I’m goin down to St. James Infirmary,
See my baby there,
She’s stretched out on a long, white table,
So sweet, so cold, so fair.

Under its spell, my shitty jobs as an underage cocktail waitress, chambermaid at a biker motel, dogs-body at a mice-ridden bakery, acquired a sultry glamour. More than this, the music gave me the sense of a vivid realm beyond the everyday. This was the post-Crossroads era, where the Hollywood likeness of Robert Johnson sold his soul to the devil to play divine guitar:

You may bury my body
Down by the highway side
So my old evil spirit
Can catch a Greyhound bus and ride.

With its roots in the underworld and its high notes in the transcendent realm of the spiritual, the unearthliness of blues music endowed my own lack— of money, an identity, power—with pathos and a borrowed fervor. The lyrics and the music seemed contradictory and oddly complementary: a melancholy voice chronicling the solitudes and transience of human life with a subversive, life-affirming brilliance. I was falling in love with poetry, although I didn’t know it at the time.

***

Co-opted to the point of near non-recognition, the achievements of blues artists have fallen somewhat to the wayside in the public imagination. What’s been emphasized instead is the emotional vulnerability, endlessly lampooned in hokey songs involving wives running away and dogs getting run over. Caught somewhere between icon and cliché, cut off from the nuances and the socio-economic circumstances in which he or she was born, the blues musician bears a striking resemblance to the poet in the pantheon of Western bourgeois archetypes. Tell a stranger you write poetry and you’ll often as not get a pitying, halfanxious look, as if you’re about to cadge some loose change or launch into a tale of woe.

When I finally made it to university, one of the first things we were taught was that poetry was about anything but love. We deconstructed poems with the callow fervidness of those for whom any hint of sentimentality is a terrifying prospect. Alone in my room and away from the critical stance of my professors, I crushed furtively on John Donne, clipping his portrait from the back of his collected works and tacking it to the wall above my desk. I became enthralled with the same blend of wayfaring spirituality and otherworldliness in medieval poetry that I had heard in the voices of Robert Johnson and in the gospel music of Rosetta Thorpe.

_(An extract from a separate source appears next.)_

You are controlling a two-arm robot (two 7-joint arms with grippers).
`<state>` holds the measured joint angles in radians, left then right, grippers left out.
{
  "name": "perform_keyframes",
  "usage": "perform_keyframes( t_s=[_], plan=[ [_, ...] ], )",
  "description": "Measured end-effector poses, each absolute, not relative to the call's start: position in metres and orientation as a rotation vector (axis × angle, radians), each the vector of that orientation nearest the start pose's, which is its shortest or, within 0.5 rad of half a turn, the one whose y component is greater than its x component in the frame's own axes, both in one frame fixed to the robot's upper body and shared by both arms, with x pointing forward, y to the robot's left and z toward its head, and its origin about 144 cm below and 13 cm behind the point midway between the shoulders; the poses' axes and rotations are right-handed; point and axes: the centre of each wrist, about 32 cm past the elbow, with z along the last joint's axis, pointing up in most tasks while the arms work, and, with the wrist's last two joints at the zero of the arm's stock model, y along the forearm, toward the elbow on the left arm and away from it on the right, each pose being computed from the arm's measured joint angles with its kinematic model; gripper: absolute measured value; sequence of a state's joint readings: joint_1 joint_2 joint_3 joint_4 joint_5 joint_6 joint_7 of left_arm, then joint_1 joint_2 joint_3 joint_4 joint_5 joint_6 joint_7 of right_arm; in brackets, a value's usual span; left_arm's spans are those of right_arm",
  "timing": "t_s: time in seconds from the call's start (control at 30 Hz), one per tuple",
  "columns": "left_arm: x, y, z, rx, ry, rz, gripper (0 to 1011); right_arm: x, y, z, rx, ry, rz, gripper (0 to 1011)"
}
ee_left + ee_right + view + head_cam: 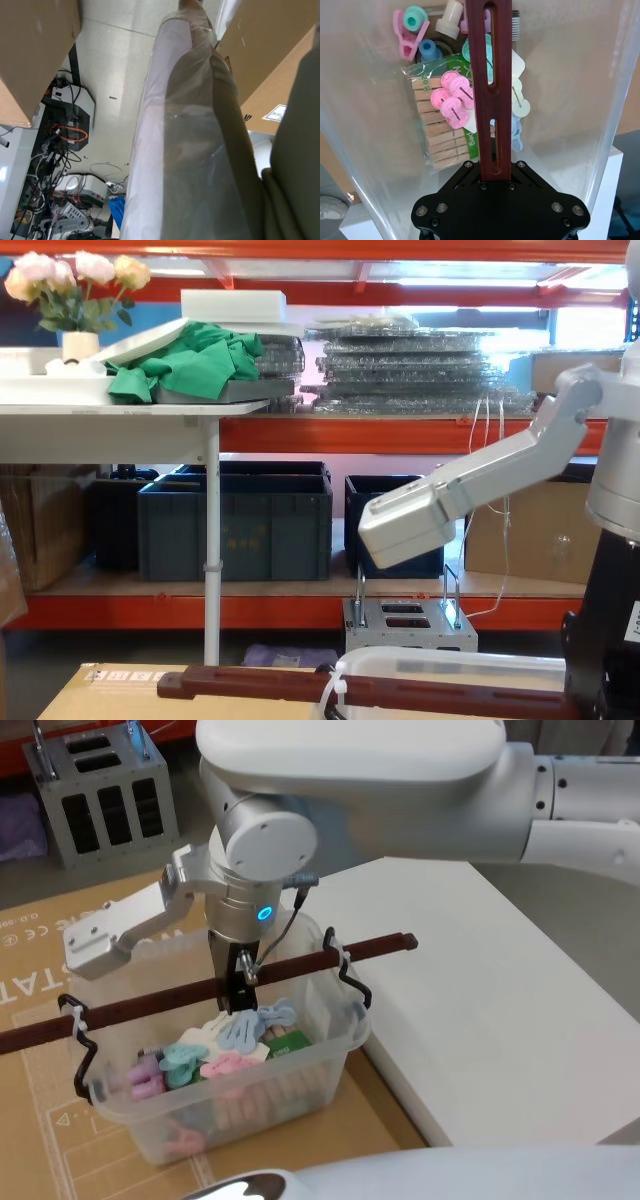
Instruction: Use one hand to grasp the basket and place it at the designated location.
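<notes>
Right claw (240, 982) shut tight on the bar (150, 1003) mid-span. Basket (322, 1072) directly below it, pegs (437, 142) inside, with a white block (500, 1010) just off to its right.

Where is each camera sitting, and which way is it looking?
Head view: up on the head, looking down at the basket; the right claw grips its handle.
Chest view: low down, looking forward at shelves and blue crates; the right arm crosses.
Left wrist view: on the left wrist, facing the floor and cables.
Right wrist view: on the right wrist, looking past its claw into the basket at clothes pegs.
Shared: head, chest and right wrist views all show the handle.
</notes>
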<state>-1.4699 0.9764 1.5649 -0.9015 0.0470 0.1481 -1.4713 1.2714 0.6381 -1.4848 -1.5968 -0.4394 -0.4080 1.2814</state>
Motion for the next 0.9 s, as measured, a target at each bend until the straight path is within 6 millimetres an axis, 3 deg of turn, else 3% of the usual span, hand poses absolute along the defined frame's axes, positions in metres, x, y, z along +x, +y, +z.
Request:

I was drawn most of all to what is loosely termed ‘lyric poetry,’ work written in the first person or that seemed to speak of an individual’s experiences of the world, like these first few lines of the Anglo-Saxon poem “The Seafarer”:

I will sing the story of my self
and of my spirit’s journey,
how I suffered hardships,
kept bitter griefs in my heart

(my translation)

I say ‘seemed’ because this poem, written over many years, is the product of many authors, each one honing and adding nuances over time. It’s fashionable to bash poststructuralist academics these days, but I’m grateful to have seen beyond my own infatuation with that deceptively intimate “I” to the social and political contexts in which the lyric voice speaks, and to understand the ways in which language, and culture, speak through us. Not that this mattered in terms of my own predilections. I wanted the illusion of intimacy:

Licence my roving hands, and let them go
Before, behind, between, above, below.
Oh my America, my Newfoundland,
My kingdom, safest when with one man mann’d,

(John Donne, “To his Mistress Going to Bed,” Elegies)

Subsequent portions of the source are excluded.